Shedding from vaccinated kids start most outbreaks. Few vaccines shed and even those that do are rarely the cause of outbreaks, which can typically be traced to an unvaccinated children or adult.
Kids get too many vaccines and it can overwhelm their immune system. Infants do have an immature immune system, which is one reason why they need protection from vaccines, but it is mature enough to respond to those vaccines as maternal protection quickly fades.
“DTP scream” is caused by encephalitis. Prolonged crying after getting a DTP or DTaP vaccine is a painful local reaction and is not caused by encephalitis.

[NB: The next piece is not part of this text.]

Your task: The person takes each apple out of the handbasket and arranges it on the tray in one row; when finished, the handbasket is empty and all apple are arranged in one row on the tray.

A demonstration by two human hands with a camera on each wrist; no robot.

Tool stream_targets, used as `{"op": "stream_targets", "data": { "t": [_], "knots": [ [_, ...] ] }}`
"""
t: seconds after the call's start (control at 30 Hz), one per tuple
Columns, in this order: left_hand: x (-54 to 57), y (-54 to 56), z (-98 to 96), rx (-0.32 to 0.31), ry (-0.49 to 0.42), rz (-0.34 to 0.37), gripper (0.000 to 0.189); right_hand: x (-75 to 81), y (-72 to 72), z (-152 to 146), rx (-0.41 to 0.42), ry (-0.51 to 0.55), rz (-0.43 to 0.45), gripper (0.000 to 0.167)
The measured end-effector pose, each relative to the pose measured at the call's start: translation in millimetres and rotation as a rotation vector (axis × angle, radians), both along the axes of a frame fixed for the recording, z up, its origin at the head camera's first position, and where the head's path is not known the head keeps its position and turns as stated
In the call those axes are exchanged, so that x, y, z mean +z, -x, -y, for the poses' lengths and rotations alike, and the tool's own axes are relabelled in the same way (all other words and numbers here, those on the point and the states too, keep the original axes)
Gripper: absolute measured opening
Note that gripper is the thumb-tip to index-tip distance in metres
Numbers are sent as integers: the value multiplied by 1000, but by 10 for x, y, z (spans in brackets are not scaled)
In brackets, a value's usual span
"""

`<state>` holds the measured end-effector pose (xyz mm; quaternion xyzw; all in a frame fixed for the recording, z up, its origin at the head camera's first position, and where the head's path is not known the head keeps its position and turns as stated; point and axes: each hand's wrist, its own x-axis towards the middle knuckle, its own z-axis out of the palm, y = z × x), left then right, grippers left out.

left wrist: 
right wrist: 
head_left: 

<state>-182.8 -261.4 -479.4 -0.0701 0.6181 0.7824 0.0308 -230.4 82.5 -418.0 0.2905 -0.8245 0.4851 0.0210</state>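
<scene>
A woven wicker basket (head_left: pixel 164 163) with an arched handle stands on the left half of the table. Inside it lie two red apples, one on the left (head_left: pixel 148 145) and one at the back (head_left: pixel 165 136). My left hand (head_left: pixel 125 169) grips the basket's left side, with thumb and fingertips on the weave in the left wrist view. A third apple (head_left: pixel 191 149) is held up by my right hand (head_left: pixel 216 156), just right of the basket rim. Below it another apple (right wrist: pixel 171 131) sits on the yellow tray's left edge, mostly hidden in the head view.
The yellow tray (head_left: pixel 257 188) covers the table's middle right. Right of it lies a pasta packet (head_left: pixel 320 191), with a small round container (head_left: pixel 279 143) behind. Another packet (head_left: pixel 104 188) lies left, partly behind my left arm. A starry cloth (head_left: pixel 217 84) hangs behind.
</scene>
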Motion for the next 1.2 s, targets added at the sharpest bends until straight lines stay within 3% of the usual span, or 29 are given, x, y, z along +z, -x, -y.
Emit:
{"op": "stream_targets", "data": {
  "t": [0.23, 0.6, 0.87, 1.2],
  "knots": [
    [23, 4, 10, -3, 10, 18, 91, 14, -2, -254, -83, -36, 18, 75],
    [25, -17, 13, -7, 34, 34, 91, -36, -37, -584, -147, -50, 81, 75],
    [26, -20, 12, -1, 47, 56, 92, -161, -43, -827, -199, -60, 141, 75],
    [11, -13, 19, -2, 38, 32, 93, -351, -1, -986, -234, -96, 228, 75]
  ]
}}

Package inserts prove that vaccines cause SIDS, autism, and meningitis. Folks who use the package insert argument just don’t understand how package inserts are written.
Kids are still getting exposed to just as mercury in vaccines as ever. Since most flu vaccines are now thimerosal free, few if any kids are exposed to thimerosal in vaccines.
Aluminum in vaccines is toxic. Aluminum in vaccines is not toxic.
Vaccines contain aborted fetal tissue. Some vaccines are made with descendant cells from two electively terminated pregnancies (abortions) in the 1960s, so those vaccines have a distant association with abortion, but there is no fetal tissue or aborted baby parts in any vaccine.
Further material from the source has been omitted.